**Instructions to follow:**
Look over the lines below. Report each one that includes the string "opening".

Dataset excerpts:
= = = = =
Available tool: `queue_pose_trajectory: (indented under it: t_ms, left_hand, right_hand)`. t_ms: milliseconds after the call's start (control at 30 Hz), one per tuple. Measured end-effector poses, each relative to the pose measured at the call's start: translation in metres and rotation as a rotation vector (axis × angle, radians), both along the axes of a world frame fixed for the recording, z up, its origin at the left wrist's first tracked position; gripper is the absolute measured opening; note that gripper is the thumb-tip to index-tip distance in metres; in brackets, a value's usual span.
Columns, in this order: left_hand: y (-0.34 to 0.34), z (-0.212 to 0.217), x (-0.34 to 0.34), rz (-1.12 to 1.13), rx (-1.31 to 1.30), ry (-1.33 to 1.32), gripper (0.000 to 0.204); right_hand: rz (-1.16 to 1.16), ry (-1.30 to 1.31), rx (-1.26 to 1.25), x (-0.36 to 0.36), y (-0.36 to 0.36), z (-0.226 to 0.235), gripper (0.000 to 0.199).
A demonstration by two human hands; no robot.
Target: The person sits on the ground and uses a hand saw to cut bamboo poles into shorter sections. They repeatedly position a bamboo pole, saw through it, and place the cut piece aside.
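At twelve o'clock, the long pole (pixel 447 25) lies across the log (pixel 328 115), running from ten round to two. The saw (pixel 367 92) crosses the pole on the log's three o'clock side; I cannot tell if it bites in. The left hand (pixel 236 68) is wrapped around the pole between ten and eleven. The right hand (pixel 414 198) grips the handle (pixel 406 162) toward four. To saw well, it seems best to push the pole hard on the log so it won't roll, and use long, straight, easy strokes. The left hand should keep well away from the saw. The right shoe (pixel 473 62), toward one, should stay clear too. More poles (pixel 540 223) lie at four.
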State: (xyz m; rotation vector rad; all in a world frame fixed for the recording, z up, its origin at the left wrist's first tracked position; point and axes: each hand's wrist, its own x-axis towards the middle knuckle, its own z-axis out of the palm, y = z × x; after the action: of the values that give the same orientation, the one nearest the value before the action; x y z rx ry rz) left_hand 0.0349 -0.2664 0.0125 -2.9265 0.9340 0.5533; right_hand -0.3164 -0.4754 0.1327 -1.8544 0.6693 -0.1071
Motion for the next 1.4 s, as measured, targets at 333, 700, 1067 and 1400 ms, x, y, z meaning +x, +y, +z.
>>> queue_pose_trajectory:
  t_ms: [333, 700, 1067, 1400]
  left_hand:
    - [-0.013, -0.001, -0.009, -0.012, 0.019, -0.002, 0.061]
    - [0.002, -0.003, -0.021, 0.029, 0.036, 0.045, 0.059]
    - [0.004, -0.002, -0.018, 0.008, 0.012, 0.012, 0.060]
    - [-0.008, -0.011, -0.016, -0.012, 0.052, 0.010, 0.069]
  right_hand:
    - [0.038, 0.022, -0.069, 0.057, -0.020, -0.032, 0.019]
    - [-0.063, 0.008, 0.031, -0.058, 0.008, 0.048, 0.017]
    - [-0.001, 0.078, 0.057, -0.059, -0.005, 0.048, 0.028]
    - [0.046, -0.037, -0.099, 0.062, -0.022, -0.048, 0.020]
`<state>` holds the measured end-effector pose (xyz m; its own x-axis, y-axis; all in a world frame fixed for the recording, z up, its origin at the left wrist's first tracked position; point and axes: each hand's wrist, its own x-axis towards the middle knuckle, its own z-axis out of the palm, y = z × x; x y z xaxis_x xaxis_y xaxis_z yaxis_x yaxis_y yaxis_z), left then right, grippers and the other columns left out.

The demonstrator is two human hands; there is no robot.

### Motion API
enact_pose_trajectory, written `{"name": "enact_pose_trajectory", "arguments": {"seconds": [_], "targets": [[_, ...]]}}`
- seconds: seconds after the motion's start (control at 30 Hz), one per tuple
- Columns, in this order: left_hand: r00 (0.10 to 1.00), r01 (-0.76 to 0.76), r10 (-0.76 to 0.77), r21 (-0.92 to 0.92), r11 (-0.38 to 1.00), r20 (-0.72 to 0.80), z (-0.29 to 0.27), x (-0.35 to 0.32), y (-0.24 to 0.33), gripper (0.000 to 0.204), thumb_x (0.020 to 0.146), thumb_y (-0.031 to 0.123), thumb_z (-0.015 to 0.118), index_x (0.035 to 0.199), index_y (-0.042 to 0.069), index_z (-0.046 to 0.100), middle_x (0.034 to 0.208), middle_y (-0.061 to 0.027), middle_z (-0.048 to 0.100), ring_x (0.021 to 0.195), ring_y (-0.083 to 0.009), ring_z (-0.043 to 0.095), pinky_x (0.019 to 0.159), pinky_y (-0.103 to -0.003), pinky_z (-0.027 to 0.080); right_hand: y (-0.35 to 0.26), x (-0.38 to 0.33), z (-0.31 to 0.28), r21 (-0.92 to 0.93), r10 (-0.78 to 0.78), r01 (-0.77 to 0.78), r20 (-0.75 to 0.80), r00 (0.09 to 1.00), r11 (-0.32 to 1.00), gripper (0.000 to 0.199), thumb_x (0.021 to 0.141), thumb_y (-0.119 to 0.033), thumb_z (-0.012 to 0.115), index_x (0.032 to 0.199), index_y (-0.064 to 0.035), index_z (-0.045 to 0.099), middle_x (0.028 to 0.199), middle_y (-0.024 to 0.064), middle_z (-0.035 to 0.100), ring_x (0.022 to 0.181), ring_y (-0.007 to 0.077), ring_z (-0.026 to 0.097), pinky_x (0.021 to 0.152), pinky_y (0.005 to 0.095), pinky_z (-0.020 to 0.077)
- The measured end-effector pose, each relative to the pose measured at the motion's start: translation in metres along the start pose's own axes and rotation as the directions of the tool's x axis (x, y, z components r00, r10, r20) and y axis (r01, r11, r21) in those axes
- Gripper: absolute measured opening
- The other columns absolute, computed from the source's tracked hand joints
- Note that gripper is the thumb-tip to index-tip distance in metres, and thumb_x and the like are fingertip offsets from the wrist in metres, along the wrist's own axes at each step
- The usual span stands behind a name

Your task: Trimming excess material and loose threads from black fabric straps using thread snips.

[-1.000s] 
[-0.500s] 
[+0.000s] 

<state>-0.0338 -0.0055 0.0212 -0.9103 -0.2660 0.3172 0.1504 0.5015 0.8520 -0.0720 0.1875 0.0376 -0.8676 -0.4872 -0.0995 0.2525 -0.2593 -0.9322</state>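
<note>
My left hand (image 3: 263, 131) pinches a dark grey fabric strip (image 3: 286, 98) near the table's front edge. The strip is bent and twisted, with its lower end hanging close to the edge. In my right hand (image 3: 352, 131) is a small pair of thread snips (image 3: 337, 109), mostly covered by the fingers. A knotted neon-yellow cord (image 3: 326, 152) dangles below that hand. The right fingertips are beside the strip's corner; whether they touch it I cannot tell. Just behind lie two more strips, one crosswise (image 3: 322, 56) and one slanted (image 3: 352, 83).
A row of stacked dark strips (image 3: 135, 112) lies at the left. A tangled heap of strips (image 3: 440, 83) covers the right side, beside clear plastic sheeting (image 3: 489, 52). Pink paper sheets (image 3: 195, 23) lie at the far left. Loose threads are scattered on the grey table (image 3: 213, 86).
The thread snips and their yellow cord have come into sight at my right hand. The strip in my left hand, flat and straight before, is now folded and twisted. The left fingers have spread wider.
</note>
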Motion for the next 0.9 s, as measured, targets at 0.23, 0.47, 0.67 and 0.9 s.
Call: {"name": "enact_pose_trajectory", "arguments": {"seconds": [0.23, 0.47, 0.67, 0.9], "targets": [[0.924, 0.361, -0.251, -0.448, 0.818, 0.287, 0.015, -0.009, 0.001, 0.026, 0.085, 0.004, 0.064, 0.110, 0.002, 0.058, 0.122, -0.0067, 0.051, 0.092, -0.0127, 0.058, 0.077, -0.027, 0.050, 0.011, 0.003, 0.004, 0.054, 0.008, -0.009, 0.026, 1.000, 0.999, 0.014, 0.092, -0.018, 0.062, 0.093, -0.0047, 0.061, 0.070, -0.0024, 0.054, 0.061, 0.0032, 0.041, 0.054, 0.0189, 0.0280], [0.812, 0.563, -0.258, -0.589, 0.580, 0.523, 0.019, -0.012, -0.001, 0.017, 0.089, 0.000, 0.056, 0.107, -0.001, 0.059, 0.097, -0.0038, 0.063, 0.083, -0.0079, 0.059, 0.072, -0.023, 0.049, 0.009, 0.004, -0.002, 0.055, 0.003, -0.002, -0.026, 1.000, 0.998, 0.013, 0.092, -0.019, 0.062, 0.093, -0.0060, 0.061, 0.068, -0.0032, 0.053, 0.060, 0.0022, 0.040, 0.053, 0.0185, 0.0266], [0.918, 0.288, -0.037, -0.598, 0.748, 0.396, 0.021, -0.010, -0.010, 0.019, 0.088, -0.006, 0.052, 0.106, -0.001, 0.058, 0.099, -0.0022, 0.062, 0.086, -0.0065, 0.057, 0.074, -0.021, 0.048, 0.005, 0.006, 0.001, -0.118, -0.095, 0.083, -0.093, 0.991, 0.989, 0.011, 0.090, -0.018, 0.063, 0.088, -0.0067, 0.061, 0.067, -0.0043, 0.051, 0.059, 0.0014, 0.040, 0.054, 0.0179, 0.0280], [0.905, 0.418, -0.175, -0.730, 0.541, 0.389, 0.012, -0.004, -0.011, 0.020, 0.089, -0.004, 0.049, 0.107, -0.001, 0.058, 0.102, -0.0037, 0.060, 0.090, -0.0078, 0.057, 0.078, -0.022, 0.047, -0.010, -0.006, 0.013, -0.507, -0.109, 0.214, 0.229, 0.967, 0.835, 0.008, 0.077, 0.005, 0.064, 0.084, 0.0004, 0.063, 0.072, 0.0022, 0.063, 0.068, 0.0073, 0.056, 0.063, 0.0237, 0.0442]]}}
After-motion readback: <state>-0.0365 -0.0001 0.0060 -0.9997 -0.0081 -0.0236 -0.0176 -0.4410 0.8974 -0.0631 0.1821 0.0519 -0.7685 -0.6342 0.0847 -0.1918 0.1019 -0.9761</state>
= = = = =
**Completed task:**
Available tool: `queue_pose_trajectory: (indented under it: t_ms, left_hand, right_hand)`. t_ms: milliseconds after the call's start (control at 30 Hz), one per tuple. Measured end-effector poses, each relative to the pose measured at the call's start: translation in metres and rotation as a rotation vector (axis × angle, radians), both along the axes of a world frame fixed for the recording, z up, its origin at the left wrist's first tracked position; gripper is the absolute measured opening; note that gripper is the thumb-tip to index-tip distance in metres; in brackets, a value's usual span.
- Gripper: absolute measured opening

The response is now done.